In any case, it’s wrong to suggest the debate is settled. Economists remain sharply divided about the issue. Daniel S. Hamermesh, an economist at the University of Texas at Austin who supports indexing the minimum wage to inflation, said the president is making a sharp distinction when the real question is whether the impact will be large or small:
The statement is absolutely incorrect. There is substantial evidence that jobs are lost. The relevant question is how many: And that depends on how high you push the minimum wage. An increase from the current low level (low compared to other rich countries) will cost a few jobs, but not very many. An increase to $15, a la living wage proponents, would either cause very large job losses or lead to substantial price inflation.

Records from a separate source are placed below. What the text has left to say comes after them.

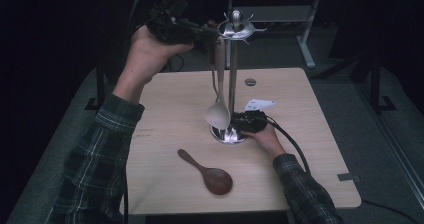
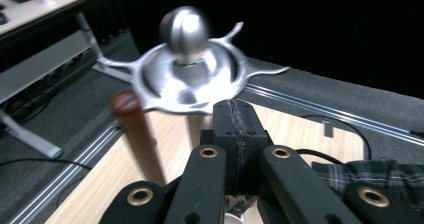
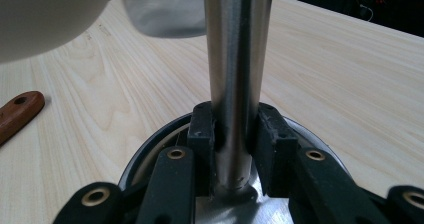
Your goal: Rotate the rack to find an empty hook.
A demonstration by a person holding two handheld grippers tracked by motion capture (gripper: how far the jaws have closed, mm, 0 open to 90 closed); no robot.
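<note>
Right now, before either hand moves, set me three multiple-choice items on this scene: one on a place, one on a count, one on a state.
1. Where is the dark spoon?
A. Hanging on the stand
B. Flat on the table
C. Between the left jaws

2. How many spoons are there?
A. One
B. Four
C. Two

3. How do the right gripper's jaws stand?
A. Closed on the stand's pole
B. Wide open above the table
C. Closed on a spoon

Answers:
1 B: the dark spoon lies on the table, in front of the stand.
2 C: there is a pale spoon by the stand, plus the dark one.
3 A: the right gripper clamps the pole just above its base.
</note>
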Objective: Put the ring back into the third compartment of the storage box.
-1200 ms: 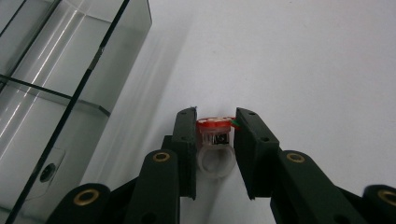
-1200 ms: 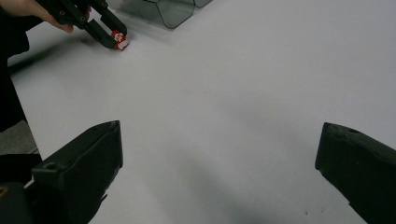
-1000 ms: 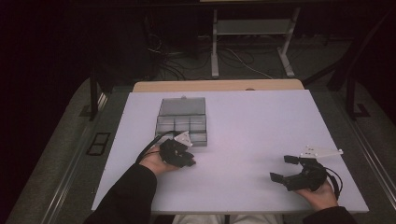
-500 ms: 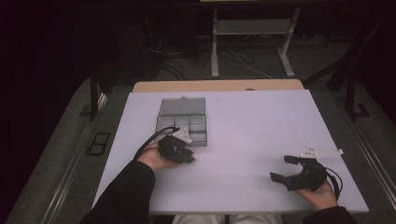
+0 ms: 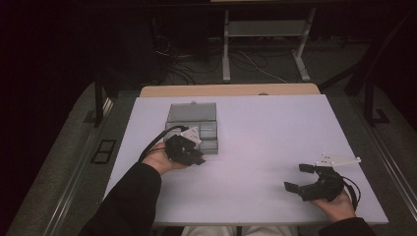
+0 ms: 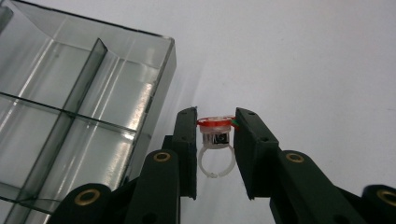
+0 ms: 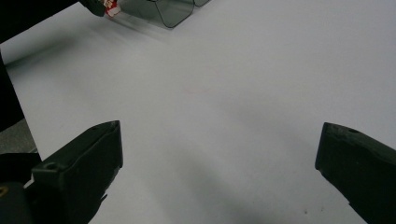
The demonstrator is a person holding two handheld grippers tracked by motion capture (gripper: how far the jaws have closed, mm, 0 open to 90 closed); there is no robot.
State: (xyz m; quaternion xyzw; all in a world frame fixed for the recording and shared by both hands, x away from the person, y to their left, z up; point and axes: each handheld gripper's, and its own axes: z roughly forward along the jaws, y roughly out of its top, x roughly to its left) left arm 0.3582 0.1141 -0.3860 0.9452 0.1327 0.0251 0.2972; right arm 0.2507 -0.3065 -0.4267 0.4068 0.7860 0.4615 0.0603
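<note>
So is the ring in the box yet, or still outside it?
Outside: the left claw grips the ring beside the clear box, over the white table.

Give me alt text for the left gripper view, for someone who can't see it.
The left gripper pinches a small white plastic ring with a red-rimmed round top between its two black jaws, above a white table. To the left sits a clear divided plastic box, its visible compartments looking empty.

Clear box (image 6: 70, 107) cut off at left edge; ring's (image 6: 215, 140) black label too small to read
</note>
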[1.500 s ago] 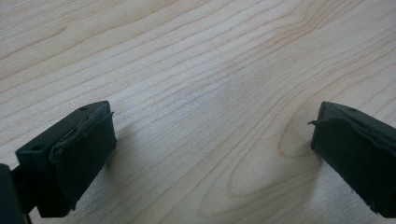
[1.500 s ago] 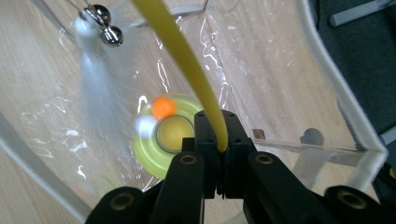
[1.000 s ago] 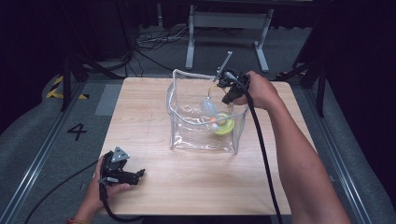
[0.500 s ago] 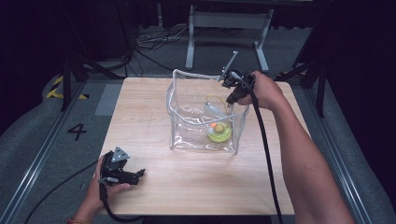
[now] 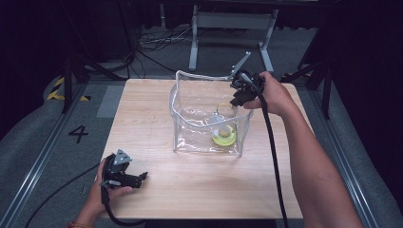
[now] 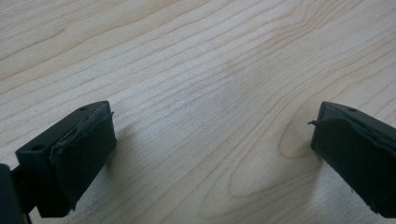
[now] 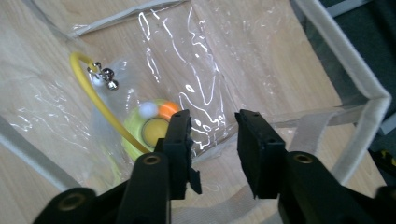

Update, Feb. 18: The Congressional Budget Office analyzed the proposal to increase the minimum wage to $10.10 and concluded that, under a mid-range estimate, it would lead to a loss of 500,000 jobs because of two key reasons: consumers buy fewer goods because of higher prices resulting from a minimum wage and because employers hire fewer workers because the cost of labor has increased. This is not an exact science, and CBO said the full range of the impact on employment was a very slight decrease in jobs to as many as 1 million fewer jobs.
The Pinocchio Test
The president is making a bit of a judgment call when he uses a phrase such as “no solid evidence.” But at the same time he appears to be dismissing the research and findings of a significant part of the economic academy.
A few tweaks to his sentence would have made it more accurate. He could have referred to “mixed evidence.” Or he could have said that increasingly economists are turning up evidence that, especially if the minimum wage just keeps up with inflation, the impact on jobs likely is negligible.
But to flatly declare the debate is over is misleading. He did not quite say there was no evidence–but he came close.